§ WHAT TO PRODUCE
Every line from the one with "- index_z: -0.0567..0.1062" to the one with "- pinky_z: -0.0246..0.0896", including those two, is to be copied exactly; all other lines of the entries below are left out.

Recorded data
%%
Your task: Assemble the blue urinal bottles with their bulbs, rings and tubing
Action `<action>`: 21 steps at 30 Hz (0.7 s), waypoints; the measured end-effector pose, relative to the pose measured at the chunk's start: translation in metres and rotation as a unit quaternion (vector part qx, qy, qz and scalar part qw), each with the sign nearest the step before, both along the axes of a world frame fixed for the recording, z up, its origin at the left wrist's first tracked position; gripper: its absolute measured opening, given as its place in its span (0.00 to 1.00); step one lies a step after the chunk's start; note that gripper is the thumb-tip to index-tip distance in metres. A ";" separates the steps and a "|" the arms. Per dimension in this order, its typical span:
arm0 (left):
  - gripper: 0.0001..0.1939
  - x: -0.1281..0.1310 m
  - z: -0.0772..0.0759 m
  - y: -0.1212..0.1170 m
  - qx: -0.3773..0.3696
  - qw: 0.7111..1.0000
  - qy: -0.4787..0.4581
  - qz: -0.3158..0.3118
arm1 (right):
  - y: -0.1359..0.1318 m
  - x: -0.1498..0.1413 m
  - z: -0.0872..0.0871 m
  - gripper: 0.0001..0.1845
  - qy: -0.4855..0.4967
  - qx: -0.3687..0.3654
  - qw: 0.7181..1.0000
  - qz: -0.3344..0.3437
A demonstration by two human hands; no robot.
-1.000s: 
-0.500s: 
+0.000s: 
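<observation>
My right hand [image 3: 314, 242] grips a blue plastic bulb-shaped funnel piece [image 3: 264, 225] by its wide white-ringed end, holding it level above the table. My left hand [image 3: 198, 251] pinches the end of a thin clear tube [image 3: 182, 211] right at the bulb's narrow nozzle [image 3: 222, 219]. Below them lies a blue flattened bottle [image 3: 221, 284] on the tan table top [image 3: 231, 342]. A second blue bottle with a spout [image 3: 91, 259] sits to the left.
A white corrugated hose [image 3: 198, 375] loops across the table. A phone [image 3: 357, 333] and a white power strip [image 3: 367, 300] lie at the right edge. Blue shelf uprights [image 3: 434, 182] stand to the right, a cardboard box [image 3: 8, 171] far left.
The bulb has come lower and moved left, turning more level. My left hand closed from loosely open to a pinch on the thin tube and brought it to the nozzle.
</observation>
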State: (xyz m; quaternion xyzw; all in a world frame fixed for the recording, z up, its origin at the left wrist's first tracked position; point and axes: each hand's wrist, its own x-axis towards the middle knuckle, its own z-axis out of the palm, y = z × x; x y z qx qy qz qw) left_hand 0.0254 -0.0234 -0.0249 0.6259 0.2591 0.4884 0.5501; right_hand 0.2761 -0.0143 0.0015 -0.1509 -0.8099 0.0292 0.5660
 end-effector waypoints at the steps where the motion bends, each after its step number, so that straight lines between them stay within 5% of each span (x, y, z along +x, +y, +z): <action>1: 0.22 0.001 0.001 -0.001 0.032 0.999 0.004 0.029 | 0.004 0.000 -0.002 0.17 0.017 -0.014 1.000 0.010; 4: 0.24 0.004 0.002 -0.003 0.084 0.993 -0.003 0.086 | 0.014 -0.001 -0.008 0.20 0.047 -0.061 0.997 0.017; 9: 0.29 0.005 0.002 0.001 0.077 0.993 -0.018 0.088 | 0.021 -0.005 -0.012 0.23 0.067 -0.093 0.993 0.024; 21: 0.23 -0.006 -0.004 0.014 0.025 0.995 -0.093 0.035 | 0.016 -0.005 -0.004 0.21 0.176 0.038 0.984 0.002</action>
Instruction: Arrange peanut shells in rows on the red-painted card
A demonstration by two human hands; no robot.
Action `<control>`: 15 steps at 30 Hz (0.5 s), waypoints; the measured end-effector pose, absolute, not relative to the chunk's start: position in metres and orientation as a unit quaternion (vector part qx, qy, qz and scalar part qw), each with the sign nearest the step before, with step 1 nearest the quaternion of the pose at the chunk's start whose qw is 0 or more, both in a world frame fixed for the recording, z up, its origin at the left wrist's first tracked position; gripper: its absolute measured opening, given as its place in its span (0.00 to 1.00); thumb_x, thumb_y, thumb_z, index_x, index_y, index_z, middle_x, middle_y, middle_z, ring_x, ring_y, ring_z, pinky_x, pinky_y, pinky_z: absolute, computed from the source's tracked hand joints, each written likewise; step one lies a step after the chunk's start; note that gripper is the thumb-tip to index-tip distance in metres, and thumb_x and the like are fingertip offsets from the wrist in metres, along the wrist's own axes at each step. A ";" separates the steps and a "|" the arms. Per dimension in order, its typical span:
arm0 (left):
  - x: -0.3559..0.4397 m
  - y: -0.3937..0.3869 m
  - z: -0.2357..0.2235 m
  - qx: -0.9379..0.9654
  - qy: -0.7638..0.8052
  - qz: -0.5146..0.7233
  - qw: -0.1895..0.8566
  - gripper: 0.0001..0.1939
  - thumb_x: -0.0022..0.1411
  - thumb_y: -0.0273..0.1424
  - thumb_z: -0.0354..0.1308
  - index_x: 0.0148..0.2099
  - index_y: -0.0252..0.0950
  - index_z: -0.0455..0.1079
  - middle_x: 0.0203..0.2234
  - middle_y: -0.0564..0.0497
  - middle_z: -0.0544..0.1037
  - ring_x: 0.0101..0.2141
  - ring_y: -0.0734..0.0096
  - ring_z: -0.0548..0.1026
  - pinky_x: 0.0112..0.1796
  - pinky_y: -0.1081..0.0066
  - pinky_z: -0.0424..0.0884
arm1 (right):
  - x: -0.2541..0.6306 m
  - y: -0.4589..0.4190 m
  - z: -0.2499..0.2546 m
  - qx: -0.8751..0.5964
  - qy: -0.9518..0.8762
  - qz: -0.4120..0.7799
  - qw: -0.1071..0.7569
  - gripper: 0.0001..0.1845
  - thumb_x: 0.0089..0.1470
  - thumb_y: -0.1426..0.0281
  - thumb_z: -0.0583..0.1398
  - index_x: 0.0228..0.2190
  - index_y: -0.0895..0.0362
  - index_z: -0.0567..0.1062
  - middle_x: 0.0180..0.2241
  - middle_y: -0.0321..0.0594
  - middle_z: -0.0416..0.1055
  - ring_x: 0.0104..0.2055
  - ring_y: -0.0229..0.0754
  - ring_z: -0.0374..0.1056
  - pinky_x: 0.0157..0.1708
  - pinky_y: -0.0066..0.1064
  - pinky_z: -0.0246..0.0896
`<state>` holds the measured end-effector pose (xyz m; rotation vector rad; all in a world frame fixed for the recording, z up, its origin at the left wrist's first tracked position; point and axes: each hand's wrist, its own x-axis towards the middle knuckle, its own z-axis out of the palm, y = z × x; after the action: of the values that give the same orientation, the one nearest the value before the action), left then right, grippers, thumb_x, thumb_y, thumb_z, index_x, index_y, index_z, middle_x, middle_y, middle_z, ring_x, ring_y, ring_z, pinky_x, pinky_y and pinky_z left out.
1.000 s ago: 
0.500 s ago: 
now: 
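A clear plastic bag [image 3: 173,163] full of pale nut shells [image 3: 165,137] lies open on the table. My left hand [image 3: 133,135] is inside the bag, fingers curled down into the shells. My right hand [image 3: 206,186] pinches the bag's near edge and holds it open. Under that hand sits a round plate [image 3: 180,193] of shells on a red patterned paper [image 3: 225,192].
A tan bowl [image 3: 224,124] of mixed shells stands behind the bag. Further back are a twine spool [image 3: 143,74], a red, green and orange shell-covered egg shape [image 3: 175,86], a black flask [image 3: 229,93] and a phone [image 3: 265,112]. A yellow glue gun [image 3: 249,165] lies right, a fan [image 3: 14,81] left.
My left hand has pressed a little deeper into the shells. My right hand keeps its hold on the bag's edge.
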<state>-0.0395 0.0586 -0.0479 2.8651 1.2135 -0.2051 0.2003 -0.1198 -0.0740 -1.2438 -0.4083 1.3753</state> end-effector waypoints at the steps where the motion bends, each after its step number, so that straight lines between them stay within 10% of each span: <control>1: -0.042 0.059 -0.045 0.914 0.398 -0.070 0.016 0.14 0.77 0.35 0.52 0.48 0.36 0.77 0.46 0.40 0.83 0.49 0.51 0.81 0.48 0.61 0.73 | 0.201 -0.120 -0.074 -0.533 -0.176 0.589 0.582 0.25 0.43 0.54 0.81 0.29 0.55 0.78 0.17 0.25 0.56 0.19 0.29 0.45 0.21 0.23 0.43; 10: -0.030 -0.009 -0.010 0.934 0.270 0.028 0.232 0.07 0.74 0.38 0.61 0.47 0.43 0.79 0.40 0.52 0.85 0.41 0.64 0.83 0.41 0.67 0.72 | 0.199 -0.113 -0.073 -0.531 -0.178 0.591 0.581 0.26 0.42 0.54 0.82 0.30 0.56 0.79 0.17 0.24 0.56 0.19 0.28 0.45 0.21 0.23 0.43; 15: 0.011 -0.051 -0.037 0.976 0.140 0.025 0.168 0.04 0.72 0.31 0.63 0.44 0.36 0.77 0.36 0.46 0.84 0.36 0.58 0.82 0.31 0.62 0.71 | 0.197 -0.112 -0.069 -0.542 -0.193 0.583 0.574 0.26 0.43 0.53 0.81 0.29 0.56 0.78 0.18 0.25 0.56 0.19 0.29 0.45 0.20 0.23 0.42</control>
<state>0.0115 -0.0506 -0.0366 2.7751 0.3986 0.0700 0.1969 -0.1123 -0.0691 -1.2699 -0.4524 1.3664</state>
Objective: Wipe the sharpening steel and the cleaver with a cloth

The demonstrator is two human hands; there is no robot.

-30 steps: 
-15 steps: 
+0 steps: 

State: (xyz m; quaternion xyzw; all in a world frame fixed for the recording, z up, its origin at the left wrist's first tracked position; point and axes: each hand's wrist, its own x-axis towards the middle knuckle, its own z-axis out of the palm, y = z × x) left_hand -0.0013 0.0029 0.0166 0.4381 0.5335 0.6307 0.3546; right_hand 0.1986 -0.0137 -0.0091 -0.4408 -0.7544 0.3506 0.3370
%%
§ COMPLETED TASK
  - index_z: -0.0567..0.1062
  - middle_x: 0.0180..0.2241
  - middle_y: -0.0321..0.0594
  - middle_z: -0.0416..0.1055
  - ring_x: 0.0104..0.2055
  - ring_y: -0.0229..0.0754
  - ring_z: -0.0374..0.1056
  - pinky_x: 0.0157..0.1708
  - pinky_y: -0.0066..0.1064
  - pinky_z: -0.0246..0.0896

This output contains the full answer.